FIELD OF THE INVENTION

[0002] The present invention is in the field of ligands for chemokine receptors, and in the treatment of fibrotic disorders, angiogenic disorder, cancer, and bacterial infections.

BACKGROUND OF THE INVENTION

[0003] Chemokines constitute a family of small cytokines that are produced in inflammation and regulate leukocyte recruitment. Chemokines are capable of selectively inducing chemotaxis of the formed elements of the blood (other than red blood cells), including leukocytes such as neutrophils, monocytes, macrophages, eosinophils, basophils, mast cells, and lymphocytes, such as T cells and B cells. In addition to stimulating chemotaxis, other changes can be selectively induced by chemokines in responsive cells, including changes in cell shape, transient rises in the concentration of intracellular free calcium ions, granule exocytosis, integrin upregulation, formation of bioactive lipids (e.g., leukotrienes) and respiratory burst, associated with leukocyte activation. Thus, the chemokines are early triggers of the inflammatory response, causing inflammatory mediator release, chemotaxis and extravasation to sites of infection or inflammation.

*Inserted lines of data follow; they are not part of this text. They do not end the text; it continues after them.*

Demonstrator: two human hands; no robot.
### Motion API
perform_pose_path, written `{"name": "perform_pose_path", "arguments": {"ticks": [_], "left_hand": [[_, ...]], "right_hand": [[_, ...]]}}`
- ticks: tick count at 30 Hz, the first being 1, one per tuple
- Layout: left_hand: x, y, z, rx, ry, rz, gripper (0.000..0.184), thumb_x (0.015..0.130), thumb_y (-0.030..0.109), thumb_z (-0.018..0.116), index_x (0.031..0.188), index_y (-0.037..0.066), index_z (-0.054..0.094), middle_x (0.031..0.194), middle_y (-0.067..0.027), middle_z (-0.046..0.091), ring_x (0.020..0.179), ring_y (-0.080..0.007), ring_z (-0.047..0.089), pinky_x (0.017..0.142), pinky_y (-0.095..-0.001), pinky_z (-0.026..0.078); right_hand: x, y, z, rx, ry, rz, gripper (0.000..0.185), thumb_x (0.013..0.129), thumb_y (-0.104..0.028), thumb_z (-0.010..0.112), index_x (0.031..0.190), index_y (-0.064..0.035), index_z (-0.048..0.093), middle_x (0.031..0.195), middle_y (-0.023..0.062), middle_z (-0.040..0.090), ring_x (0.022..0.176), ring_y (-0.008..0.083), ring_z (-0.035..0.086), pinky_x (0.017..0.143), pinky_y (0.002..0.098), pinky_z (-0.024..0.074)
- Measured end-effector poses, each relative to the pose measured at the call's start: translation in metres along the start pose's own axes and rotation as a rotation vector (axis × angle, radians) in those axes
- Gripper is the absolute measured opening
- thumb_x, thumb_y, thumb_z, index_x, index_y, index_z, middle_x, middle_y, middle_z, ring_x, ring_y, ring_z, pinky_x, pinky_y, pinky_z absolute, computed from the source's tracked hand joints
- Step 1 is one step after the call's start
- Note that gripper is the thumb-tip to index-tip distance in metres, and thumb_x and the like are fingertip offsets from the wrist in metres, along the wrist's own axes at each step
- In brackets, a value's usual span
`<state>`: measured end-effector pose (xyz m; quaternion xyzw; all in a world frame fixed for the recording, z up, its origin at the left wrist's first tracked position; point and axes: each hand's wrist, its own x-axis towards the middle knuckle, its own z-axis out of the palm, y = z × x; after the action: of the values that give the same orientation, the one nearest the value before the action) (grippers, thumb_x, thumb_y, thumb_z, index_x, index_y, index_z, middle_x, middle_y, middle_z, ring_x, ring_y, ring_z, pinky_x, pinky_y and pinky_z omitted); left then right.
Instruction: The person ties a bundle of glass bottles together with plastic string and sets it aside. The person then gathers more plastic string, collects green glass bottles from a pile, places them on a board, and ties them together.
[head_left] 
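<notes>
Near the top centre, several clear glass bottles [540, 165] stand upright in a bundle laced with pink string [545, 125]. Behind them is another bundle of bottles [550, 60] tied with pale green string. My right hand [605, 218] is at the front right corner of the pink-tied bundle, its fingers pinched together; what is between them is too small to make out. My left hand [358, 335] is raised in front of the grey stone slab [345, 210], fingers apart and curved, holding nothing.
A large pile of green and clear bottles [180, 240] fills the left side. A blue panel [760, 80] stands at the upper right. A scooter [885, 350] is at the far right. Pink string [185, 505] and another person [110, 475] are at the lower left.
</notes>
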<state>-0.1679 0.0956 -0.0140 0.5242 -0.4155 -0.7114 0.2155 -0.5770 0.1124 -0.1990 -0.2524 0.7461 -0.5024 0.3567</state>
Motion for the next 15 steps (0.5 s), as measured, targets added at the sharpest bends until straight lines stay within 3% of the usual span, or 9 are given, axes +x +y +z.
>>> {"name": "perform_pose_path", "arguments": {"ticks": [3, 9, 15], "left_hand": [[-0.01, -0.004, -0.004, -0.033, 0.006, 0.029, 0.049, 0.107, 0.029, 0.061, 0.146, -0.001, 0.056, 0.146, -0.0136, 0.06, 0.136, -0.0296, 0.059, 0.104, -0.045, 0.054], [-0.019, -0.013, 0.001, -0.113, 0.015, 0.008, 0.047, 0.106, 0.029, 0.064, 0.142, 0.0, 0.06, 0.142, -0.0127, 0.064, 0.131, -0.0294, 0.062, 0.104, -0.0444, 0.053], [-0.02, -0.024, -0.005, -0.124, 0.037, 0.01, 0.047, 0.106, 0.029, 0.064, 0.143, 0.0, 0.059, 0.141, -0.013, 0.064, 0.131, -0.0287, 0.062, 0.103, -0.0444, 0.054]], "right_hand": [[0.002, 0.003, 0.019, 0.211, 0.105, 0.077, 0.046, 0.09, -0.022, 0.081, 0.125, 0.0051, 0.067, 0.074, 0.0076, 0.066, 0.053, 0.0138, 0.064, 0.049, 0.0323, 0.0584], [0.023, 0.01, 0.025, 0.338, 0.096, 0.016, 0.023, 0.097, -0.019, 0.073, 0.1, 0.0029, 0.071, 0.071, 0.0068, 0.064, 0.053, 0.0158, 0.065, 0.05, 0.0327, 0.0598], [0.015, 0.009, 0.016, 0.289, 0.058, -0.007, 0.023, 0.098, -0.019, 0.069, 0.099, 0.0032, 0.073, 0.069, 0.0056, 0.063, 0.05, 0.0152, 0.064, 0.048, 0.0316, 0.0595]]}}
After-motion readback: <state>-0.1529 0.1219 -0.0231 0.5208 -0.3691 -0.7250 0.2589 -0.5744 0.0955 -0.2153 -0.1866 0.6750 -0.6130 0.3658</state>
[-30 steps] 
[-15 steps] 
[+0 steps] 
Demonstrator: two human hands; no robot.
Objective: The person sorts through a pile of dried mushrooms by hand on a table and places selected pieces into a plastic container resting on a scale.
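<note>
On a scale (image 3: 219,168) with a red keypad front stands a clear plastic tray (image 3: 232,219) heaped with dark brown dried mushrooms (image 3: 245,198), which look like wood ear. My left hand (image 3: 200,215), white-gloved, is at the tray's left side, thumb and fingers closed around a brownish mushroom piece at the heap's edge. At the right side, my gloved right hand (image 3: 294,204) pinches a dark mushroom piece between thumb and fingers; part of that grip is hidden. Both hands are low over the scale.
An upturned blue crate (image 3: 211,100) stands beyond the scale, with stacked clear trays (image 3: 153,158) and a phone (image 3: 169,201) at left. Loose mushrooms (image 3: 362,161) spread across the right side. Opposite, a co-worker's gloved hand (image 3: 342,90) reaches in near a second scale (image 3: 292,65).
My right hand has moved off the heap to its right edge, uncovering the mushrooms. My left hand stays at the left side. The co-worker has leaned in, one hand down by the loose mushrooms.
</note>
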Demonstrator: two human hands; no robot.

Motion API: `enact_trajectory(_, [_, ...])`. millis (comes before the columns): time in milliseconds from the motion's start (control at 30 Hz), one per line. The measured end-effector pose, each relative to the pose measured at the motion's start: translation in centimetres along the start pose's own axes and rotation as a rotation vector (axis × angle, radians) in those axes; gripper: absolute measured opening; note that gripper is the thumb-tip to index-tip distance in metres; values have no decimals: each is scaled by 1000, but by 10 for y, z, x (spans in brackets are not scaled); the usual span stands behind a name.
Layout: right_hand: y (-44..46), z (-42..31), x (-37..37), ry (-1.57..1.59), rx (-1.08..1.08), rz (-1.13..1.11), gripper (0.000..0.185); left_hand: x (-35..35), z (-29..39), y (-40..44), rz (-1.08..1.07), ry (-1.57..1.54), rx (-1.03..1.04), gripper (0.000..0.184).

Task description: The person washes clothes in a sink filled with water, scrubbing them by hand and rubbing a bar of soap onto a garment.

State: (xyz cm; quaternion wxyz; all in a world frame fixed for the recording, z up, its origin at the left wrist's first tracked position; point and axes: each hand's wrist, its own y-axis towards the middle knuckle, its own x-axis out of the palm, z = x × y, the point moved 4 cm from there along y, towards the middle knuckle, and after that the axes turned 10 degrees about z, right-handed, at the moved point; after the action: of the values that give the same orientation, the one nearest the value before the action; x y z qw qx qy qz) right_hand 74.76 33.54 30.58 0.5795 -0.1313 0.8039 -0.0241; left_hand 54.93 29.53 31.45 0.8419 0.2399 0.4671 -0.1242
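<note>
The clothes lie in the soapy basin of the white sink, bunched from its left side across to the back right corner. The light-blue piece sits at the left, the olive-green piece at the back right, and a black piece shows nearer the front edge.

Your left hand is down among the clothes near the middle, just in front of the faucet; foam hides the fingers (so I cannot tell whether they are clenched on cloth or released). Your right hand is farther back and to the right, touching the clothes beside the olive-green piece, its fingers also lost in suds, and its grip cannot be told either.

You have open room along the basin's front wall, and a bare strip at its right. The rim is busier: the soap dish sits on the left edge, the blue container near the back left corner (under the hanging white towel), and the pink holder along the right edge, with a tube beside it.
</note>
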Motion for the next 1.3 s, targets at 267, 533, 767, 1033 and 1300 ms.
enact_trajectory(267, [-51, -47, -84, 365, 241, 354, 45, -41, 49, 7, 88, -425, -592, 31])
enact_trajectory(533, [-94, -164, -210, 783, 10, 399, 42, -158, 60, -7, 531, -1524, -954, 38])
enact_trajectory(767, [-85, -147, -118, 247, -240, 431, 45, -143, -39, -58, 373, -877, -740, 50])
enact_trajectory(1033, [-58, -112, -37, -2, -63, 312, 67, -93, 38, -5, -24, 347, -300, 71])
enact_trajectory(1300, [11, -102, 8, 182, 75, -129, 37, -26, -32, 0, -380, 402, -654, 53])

[0004] Four families of chemokines have been identified, grouped according to the number and arrangement of conserved amino-terminal cysteine motifs: C, CC, CXC, and CX.sub.3C, where "X" is a nonconserved amino acid residue. CXC chemokines include IL-8, IP-10, Mig, PF4, ENA-78, GCP-2, GRO.alpha., GRO.beta., GRO.gamma., NAP-2, NAP-4'. Many CXC chemokines attract neutrophil leukocytes. For example, the CXC chemokines interleukin 8 (IL-8), platelet factor 4 (PF4), and neutrophil-activating peptide 2 (NAP-2) are potent chemoattractants and activators of neutrophils. The CXC chemokines designated Mig (monokine induced by gamma interferon) and IP-10 (interferon-gamma inducible 10 kDa protein) are active in inducing chemotaxis of activated peripheral blood lymphocytes.

[0005] CC and CXC chemokines act through receptors which belong to a superfamily of seven transmembrane spanning G protein-coupled receptors. This family of G-protein coupled (serpentine) receptors comprises a large group of integral membrane proteins, containing seven transmembrane-spanning regions. The receptors are coupled to G proteins, which are heterotrimeric regulatory proteins capable of binding GTP and mediating signal transduction from coupled receptors, for example, by the production of intracellular mediators.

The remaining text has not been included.